An interview with Ewa Deelman, recipient of the 2025 Sidney Fernbach Memorial Award.

Dr. Ewa Deelman is the Research Director at USC’s Information Sciences Institute and Research Professor in the USC Computer Science Department, whose pioneering work in workflow automation has transformed how large-scale scientific research is conducted.

Pegasus has become a cornerstone for reproducible science across disciplines. What were some of the early challenges you faced in designing a workflow system that could scale across such diverse scientific domains, and how did those challenges shape Pegasus’s evolution?

We faced a number of challenges, both technical and social. Since we have written many papers on the technical challenges of Pegasus ([1] gives a good overview of the system) here I can focus on the socio-technical aspects.

In the beginning, we needed to understand the requirements of the domain scientists. In 2000, we started working with gravitational physicists from LIGO (Laser Interferometer Gravitational-Wave Observatory) , high-energy physicists from CMS (Compact Muon Solenoid) and Atlas, as well as astronomers. I was just starting a position at USC/ISI after my Postdoc at UCLA. These were new collaborations for me, new problems to tackle. My background was in high-performance computing and parallel discrete event simulation. In the NSF-funded GriPhyN project, we needed to address issues related to distributed systems (the data and computational resources were distributed geographically), and we were exploring the concept of virtual data in that context. The idea was that the scientist could ask for data, like a mosaic of an area of the sky, and the system would determine if this image was already available or whether it needed to be materialized. To support this idea, we were developing new computer science concepts, abstractions, and systems while aiming to understand the scientists' needs to ensure we provided them with the right tools. It also took some time to understand the nomenclature across the science and CS domains, and then we needed to find the right abstractions, develop prototypes, and test them with our science collaborators.

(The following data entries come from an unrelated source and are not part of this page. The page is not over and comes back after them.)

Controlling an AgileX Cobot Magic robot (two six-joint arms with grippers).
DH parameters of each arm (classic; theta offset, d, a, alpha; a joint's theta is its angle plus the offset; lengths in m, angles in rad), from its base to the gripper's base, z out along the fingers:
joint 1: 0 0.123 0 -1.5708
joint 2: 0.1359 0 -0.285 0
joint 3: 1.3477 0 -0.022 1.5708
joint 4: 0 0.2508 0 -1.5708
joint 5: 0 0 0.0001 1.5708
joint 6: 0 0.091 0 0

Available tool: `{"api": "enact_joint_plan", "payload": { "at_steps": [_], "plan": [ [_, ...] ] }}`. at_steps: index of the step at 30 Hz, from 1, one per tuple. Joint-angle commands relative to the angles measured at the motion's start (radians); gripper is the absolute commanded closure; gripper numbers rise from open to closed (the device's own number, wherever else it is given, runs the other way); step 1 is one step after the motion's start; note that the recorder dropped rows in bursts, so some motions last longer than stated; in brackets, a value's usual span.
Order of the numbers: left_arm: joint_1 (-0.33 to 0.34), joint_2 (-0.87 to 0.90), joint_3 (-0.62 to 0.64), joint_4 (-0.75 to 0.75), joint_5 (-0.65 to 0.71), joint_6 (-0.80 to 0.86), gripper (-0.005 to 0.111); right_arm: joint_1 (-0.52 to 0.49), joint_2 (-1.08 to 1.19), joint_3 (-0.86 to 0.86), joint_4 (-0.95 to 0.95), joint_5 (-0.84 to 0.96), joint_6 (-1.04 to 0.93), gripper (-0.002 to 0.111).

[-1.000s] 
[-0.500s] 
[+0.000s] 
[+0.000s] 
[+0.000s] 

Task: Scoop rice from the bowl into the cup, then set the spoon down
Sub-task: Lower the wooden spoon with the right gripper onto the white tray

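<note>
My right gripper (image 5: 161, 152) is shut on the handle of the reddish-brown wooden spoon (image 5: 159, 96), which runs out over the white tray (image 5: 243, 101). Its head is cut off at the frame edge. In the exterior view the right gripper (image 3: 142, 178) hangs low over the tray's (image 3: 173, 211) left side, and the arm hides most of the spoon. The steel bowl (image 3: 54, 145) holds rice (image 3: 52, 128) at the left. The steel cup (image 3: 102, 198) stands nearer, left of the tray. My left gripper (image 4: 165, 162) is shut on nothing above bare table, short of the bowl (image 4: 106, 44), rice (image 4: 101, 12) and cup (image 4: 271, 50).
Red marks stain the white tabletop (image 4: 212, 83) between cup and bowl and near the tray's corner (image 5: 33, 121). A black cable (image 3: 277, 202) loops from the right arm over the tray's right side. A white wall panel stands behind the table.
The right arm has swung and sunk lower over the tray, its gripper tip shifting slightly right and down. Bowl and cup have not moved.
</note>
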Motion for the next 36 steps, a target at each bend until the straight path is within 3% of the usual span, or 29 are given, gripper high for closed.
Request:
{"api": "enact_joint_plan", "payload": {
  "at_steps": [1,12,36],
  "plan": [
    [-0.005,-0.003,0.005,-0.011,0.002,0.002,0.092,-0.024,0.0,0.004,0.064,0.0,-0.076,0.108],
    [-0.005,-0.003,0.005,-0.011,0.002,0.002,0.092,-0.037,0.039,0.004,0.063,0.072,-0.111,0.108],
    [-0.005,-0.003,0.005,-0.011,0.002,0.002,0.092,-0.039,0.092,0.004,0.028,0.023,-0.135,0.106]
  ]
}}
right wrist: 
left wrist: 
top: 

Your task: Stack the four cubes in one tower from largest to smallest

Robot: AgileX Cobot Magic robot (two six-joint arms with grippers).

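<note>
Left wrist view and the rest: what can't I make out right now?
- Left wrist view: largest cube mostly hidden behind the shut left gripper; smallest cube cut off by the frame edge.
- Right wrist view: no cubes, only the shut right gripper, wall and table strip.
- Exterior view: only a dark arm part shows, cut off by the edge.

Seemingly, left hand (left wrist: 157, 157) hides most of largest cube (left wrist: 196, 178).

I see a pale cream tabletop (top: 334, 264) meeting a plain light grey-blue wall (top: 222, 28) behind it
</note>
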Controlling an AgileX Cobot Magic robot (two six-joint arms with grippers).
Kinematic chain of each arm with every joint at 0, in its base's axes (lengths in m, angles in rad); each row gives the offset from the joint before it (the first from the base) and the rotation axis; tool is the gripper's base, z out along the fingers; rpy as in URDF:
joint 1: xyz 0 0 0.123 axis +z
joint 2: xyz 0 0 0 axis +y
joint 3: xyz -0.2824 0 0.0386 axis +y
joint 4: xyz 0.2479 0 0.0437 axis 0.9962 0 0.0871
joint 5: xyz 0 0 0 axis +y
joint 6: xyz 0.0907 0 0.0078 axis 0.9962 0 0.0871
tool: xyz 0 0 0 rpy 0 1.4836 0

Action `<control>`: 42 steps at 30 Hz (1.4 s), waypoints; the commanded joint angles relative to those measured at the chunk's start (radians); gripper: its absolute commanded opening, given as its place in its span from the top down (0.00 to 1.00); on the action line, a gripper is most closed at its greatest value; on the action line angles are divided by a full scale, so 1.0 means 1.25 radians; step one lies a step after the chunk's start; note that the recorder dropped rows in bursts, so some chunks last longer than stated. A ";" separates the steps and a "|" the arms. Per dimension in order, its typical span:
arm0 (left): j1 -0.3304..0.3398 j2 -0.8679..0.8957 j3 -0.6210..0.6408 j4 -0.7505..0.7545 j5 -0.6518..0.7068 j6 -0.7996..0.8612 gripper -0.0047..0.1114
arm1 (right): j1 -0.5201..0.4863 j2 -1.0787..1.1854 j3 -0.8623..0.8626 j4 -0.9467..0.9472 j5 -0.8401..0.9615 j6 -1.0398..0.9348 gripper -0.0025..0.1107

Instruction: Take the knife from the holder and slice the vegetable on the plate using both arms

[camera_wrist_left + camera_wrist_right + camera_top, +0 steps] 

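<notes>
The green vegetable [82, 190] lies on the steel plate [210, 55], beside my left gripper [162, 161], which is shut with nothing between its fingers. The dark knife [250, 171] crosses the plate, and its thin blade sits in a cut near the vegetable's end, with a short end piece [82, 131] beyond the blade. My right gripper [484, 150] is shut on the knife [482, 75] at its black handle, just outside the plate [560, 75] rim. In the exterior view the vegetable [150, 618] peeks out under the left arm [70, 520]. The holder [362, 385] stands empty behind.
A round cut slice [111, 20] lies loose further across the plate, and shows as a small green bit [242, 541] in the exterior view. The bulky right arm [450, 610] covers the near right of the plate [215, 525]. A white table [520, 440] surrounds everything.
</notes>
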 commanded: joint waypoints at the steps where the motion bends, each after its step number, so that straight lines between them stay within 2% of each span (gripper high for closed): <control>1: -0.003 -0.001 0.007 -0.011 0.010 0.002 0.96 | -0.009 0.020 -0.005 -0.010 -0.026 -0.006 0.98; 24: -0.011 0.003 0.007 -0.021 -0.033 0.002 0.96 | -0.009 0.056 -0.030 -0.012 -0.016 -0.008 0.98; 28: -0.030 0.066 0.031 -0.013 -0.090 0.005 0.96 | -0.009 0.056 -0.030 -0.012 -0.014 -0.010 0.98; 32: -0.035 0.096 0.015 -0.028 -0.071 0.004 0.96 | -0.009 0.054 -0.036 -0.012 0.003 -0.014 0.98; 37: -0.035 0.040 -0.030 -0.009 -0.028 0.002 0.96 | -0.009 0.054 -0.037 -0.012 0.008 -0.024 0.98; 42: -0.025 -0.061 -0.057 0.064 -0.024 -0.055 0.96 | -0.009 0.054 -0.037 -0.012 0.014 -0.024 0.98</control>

The first Pegasus prototype for LIGO, demonstrated at SC in 2001, was not fully successful. We raised the level of abstraction too high--we provided the scientists with a web-based interface where they could conduct a pulsar search using only metadata attributes such as the location on the sky and the time period they wanted to analyze. The system would then understand the request, and if the desired data was not readily available, Pegasus would launch a workflow to create it and deliver it to the user. The feedback from our LIGO collaborators was that the interface was nice but they wanted to be able to directly create and manipulate the workflows to make sure that their scientific intent was accurately reflected in the computations. As a result, Pegasus focused on providing the abstraction of a resource-independent workflow description and becoming a “compiler” to map this description onto the distributed data and compute resources available to the LIGO scientists. At that time, we were also leveraging the capabilities of DAGMan (workflow engine) and HTCondor (job scheduler), developed by Miron Livny at the University of Wisconsin-Madison, who was also part of GriPhyN. This started a collaboration between the two teams that is still active today. Utilizing this robust software stack allows us to focus on issues of abstraction, compilation, scalability and optimization.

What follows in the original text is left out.